Mr. Hogan’s assignments at WGN included everything from covering Santa’s visits to local schools to the corruption trial of former Illinois Gov. Otto Kerner, the trial of mass murderer Richard Speck, the 1968 Democratic National Convention, the McCormick Place fire of 1967 and airline crashes at O’Hare and Midway airports. He was the first reporter on the scene when Mayor Richard J. Daley died at his doctor’s office in 1976, his wife said.
“He was a consummate street reporter,” said Bob Manewith, former news director at WGN-TV. “He had great presence in handling a story, in knowing what the story was, what he had to do, who he had to talk to.”
Mr. Hogan also served for a time as environmental editor and reported on topics like smog and pollutants in the Chicago River and Lake Michigan.
As a moonlighting gig, he periodically was the Blackhawks’ public address announcer. He gained particular satisfaction from announcing Bobby Hull’s 500th career goal.
Over the course of his career, Mr. Hogan interviewed a number of prominent figures, including Dwight Eisenhower, Richard Nixon, Robert Kennedy, Jimmy Carter and Martin Luther King Jr.
He was at the news conference the Beatles held in Chicago in 1966 at the Astor Tower Hotel to apologize for John Lennon’s comment in which he proclaimed the band was more popular than Jesus. Hogan departed the press conference with Paul McCartney’s drinking glass, said his wife, who wishes she knew where the keepsake was.
Mr. Hogan, who lived for decades a few blocks from Wrigley Field, left journalism in 1978 to become director of media relations and employee communications for ComEd.
“What I liked about John was he maintained the integrity of how we wrote things — it needed to be factual, no spin. John didn’t do spin,” said Barbara Arnold, who worked for Mr. Hogan at ComEd. “He had a journalistic sense to information, and I respected that, and since then I’ve had other bosses where I’ve had to move on because they didn’t have that same type of integrity.”

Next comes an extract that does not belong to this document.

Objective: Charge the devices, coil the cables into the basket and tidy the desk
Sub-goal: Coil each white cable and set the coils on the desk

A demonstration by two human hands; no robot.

Hogan retired in 1987 and co-authored the book “Fire Strikes the Chicago Stock Yards,” a history of the Chicago Fire Department’s frequent and sometimes heroic battles against flames at the longtime South Side institution that was published in 2013. He followed that with another book, “The 1937 Steel Strike: Blood on the Prairie.”
He published five other books and also was the author of two unpublished novels and an unpublished dual biography of Chicago’s first Irish Catholic mayor, John Patrick Hopkins, and his ally, Democratic Party boss Roger Sullivan.
Mr. Hogan was born Sept. 12, 1941, in Evergreen Park. His father, Francis Hogan, was a Chicago police officer. His mother, Cecelia Buckley Hogan, was a Chicago public school teacher. The couple raised three sons in the North Roseland community. Mr. Hogan attended Mount Carmel High School and the University of Illinois
His career in journalism was interrupted in the mid-1960s for time when he served in the Army.
Mr. Hogan is survived by his wife and two children, Michael Hogan and Kathleen Hogan Cox, as well as four grandchildren.
A memorial mass is scheduled for March 23 at Our Lady of Mount Carmel church, 708 W. Belmont Ave.